*Task:* Return all of the material that follows, keeping each line exactly as it is.
※
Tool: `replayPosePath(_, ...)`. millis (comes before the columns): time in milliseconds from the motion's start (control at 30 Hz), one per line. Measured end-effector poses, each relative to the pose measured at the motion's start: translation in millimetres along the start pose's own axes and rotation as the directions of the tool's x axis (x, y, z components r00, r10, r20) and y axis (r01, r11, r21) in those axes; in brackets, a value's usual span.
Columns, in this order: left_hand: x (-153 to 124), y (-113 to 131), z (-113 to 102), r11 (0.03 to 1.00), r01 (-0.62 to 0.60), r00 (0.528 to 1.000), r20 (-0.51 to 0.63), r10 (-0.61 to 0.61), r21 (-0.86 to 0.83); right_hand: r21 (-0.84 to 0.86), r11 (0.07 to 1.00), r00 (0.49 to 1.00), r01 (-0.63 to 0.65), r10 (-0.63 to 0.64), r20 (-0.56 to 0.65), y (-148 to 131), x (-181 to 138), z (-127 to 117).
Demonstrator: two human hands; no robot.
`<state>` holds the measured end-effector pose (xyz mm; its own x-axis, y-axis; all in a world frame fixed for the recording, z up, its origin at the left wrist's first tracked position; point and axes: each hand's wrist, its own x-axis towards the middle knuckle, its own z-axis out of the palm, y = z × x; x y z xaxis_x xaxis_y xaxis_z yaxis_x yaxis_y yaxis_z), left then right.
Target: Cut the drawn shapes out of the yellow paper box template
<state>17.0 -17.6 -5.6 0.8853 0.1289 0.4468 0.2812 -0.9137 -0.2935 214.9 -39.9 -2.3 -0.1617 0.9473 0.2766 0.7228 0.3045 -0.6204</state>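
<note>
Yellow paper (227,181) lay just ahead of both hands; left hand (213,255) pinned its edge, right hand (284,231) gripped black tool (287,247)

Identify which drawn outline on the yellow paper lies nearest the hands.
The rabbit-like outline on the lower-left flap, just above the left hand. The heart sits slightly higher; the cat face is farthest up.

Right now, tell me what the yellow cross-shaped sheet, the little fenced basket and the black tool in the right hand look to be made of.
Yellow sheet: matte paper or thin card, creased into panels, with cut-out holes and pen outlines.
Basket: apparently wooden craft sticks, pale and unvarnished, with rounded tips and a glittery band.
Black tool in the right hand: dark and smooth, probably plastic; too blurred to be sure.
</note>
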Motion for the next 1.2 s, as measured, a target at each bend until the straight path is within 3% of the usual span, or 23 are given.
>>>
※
*Exercise result:*
Tool: `replayPosePath(_, ...)`. millis (comes before the columns): time in milliseconds from the motion's start (control at 30 Hz), one per line. Measured end-effector poses, each relative to the pose measured at the motion's start: translation in millimetres along the start pose's own axes and rotation as the directions of the tool's x axis (x, y, z components r00, r10, r20) and y axis (r01, r11, r21) in those axes; in brackets, a value's usual span.
Columns, in this order: left_hand: x (-153 to 124), y (-113 to 131), z (-113 to 102), r11 (0.03 to 1.00), r01 (-0.62 to 0.60), r00 (0.528 to 1.000), r20 (-0.51 to 0.63), r10 (-0.61 to 0.61), r21 (-0.86 to 0.83); right_hand: r21 (-0.84 to 0.86), r11 (0.07 to 1.00), r00 (0.49 to 1.00), r01 (-0.63 to 0.65), r10 (-0.63 to 0.64), r20 (-0.56 to 0.65), y (-148 to 131), x (-181 to 138), z (-127 to 117).
Demonstrator: two human hands; no robot.
`<state>` holds the measured end-effector pose (xyz mm; its own x-axis, y-axis; all in a world frame fixed for the recording, z up, its origin at the left wrist's first tracked position; point and axes: each hand's wrist, its own x-axis towards the middle knuckle, its own z-axis out of the palm, y = z × x; x y z xaxis_x xaxis_y xaxis_z yaxis_x yaxis_y yaxis_z), left then right.
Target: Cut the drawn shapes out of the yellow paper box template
<state>17.0 -17.6 -5.6 0.8853 0.1289 0.4468 0.2812 -0.9137 -0.2935 214.9 -39.9 -2.3 -0.1617 0.9473 0.2766 0.7228 0.3045 -0.6204</state>
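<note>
Yellow paper (227,181) lay just ahead of both hands; left hand (213,255) pinned its edge, right hand (284,231) gripped black tool (287,247)

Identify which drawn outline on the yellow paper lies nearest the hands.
The rabbit-like outline on the lower-left flap, just above the left hand. The heart sits slightly higher; the cat face is farthest up.

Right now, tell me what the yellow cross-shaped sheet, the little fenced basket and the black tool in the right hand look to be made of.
Yellow sheet: matte paper or thin card, creased into panels, with cut-out holes and pen outlines.
Basket: apparently wooden craft sticks, pale and unvarnished, with rounded tips and a glittery band.
Black tool in the right hand: dark and smooth, probably plastic; too blurred to be sure.
</note>
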Motion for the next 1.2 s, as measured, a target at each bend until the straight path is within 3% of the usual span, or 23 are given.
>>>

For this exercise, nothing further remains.